Looking through the listing that follows, count the lines that contain "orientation" and give only that number.

DATA.
--------------------

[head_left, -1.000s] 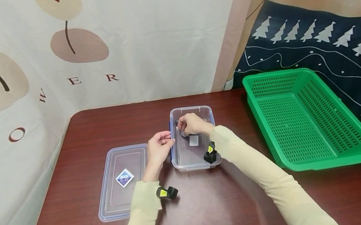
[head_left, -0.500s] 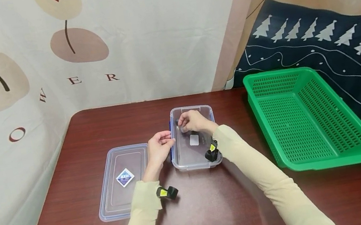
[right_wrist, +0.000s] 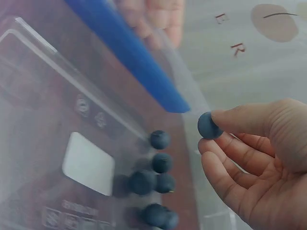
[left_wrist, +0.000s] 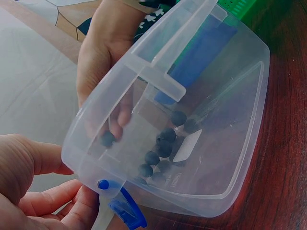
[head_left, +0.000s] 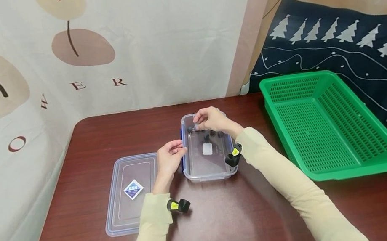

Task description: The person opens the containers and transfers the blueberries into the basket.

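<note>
Between thumb and fingers, my right hand point(head_left: 213, 119) pinches a single round blueberry point(right_wrist: 209, 126) above the far end of a clear plastic box point(head_left: 201, 166). Several more blueberries point(right_wrist: 144, 182) lie on the box floor near a white square sticker point(head_left: 207, 149). My left hand point(head_left: 169, 158) rests its fingertips and thumb against the box's left side, by the rim and a blue latch point(left_wrist: 127, 211). Its fingers look relaxed in the left wrist view and do not wrap round the wall.
The box's clear lid point(head_left: 126, 221) with a blue-and-white label lies flat to the left, partly under the left hand. A green slotted basket point(head_left: 341, 174) stands at the right on the brown table point(head_left: 226, 226). Printed cloth point(head_left: 167, 56) hangs behind the table.
My right hand has lifted up and away from the box floor towards its far rim, with a blueberry in its fingertips. More berries in the box now show. The left hand stays put.
</note>
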The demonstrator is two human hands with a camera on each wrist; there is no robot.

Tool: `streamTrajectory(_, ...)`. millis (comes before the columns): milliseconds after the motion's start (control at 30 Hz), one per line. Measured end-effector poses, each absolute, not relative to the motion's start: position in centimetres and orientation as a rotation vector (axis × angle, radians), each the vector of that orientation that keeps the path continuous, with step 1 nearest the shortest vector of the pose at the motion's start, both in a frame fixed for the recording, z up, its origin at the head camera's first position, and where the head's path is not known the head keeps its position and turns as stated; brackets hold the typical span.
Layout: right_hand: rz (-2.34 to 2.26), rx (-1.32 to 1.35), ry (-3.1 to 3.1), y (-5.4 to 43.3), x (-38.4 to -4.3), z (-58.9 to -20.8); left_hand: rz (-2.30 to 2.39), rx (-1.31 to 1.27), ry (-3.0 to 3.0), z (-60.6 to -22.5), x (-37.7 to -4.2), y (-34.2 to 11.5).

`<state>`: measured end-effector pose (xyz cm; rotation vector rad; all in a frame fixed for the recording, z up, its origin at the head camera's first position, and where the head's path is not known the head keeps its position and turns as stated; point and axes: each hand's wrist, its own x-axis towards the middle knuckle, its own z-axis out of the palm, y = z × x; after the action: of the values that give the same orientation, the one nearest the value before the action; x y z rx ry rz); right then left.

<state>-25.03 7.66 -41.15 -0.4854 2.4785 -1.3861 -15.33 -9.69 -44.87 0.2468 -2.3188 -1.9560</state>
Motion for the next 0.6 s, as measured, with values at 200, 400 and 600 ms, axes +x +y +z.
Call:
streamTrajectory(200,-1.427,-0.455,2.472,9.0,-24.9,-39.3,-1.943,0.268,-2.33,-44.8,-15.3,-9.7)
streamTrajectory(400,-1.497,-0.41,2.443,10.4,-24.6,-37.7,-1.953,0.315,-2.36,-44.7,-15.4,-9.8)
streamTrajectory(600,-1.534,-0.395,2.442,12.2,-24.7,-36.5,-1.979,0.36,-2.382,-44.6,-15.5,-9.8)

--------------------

WRITTEN SOLUTION. 2